Дня через три Иван Алексеевич опять навестил Игрейкиных, уже без письма, для проверки. Антон был дома, трезвый, один; увидев гостя со знакомым подожком, медленно привстал со скамьи, держа в одной руке шило, в другой – тупомордый валенок с двумя длинными свисающими концами дратвы: точь-в-точь сомовья голова с усами.
– Здравствуй, Антон, – сказал Иван Алексеевич с порога. – А жена где?
– В кооперацию пошла за сахаром, – ответил Антон, пребывая все в том же неловком положении, на полусогнутых ногах, не стоя и не сидя.
– А как синяки у нее?
Антон промолчал.
– Смотри, брат! – внушительно сказал Иван Алексеевич. – За такие дела, не обижайся, тюрьма! Я все законы прошел, все ходы знаю.
– А мы что ж… мы перед тобой люди вовсе темные, – подхватил Антон со льстивым самоуничижением, потому что чувствовал себя кругом виноватым.
Семейное устроительство Иван Алексеевич считал важным делом: на нем человечество держится. А вторая половина его души устремлялась к делам широким, общественным. Он в партии не состоял, но, ах, как он был хорош, когда появлялся чисто выбритый и приодетый на каком-нибудь собрании в районе, чтобы «навести критику»! В переполненном помещении сесть негде, и он скромно устраивался у стенки, а затем постепенно пробирался вперед, поближе к президиуму, куда уже послана была записка: «Прошу слова». Один за другим сменялись ораторы, наконец называли его фамилию. При обязательном галстуке, в пиджаке, в очках, с тетрадкой, свернутой в трубку, похожий всем обликом на учителя, он подходил к столу: «Дорогие товарищи, на светлом фоне наших успехов имеются темные пятна…» Свою речь он полуговорил, получитал, поминутно заглядывая в тетрадь, над которой, готовясь к собранию, трудился не одну ночь.

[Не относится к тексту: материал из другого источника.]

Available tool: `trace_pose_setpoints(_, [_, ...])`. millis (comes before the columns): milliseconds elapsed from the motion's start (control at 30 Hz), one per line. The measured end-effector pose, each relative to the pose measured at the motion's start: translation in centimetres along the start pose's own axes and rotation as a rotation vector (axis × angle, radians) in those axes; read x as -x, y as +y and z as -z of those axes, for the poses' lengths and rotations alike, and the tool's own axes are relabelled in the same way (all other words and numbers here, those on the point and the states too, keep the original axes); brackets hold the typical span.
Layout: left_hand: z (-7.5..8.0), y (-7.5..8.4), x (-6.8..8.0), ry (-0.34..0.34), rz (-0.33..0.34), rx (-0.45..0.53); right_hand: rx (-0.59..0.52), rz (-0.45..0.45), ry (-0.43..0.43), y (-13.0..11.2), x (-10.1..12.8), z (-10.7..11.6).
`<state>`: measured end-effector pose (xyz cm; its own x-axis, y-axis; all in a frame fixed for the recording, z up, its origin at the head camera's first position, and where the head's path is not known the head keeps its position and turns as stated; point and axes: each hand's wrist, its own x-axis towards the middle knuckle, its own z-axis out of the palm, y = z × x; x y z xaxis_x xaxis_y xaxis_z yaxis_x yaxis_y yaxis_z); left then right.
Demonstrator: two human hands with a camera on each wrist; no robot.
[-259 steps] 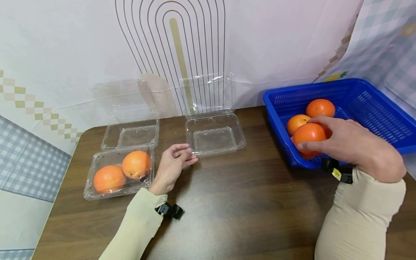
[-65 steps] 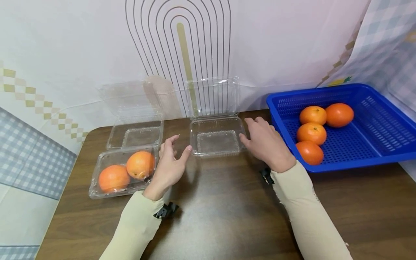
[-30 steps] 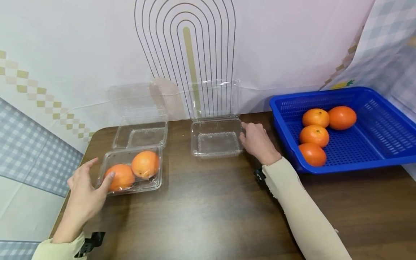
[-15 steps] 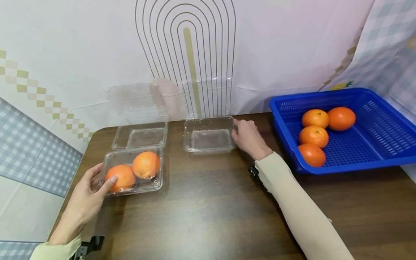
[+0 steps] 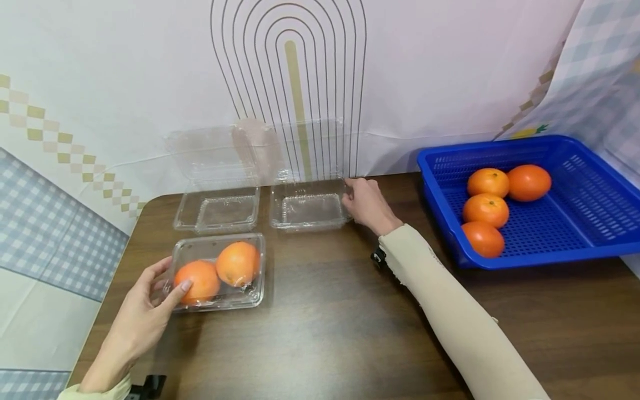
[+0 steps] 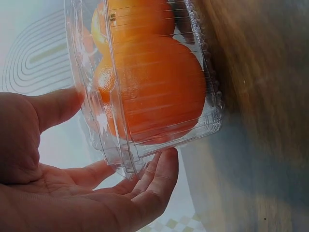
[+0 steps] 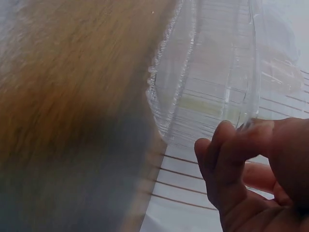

Всеведущий по своим бесчисленным встречам и разговорам с людьми, он припоминал какому-нибудь районному деятелю недавний наезд в колхоз, где вместо ревизии была пьянка на пасеке и еще была пудовая липовка меда, подсунутая ревизору в машину при отъезде. Он говорил о падеже поросят в другом колхозе: поставили ведать поросятами двух дряхлых старух, как тут не быть падежу? Есть и еще один вопрос. Захирение садов по району. Между тем антоновка здешняя славилась в былые времена, почему бы не славиться ей и впредь? И много других важных дел вспоминал он в своей неторопливой, обстоятельной речи, а в рядах иные бледнели, иные пытались невпопад насильственно улыбаться, иные открыто злобились, шипя: «Опять вылез, Шнырь!» И страшно было им видеть секретаря райкома, то и дело чиркающего карандашом в блокноте, пока Иван Алексеевич говорил. Обидную кличку «Шнырь» придумали Ивану Алексеевичу нерадивцы и грешники, уязвленные им; они пробовали его пугать, грозились подвести под статью – он не боялся, находя опору в своей правоте, всегда надеясь, коли дело уж дойдет до крайности, на секретаря райкома и на центральную газету «Правда». Пришлось Ивану Алексеевичу однажды и в самом деле обратиться в газету. Причиной был Афонька Балмашов; ему в тридцать два года быть бы Афанасием Степановичем, а он все оставался Афонькой за свое озорство и беспутство. Разного художества за ним значилось много. Иван Алексеевич несколько раз пытался его вразумить, но получал в ответ одни только грубости. Махнул было рукой: горбатого могила исправит. Но, заглянув однажды на рынок, прихватил Афоньку за противозаконным делом: этот ловкач торговал мелкой, в два вершка, стерляжьей молодью, которая к вылову строго воспрещена.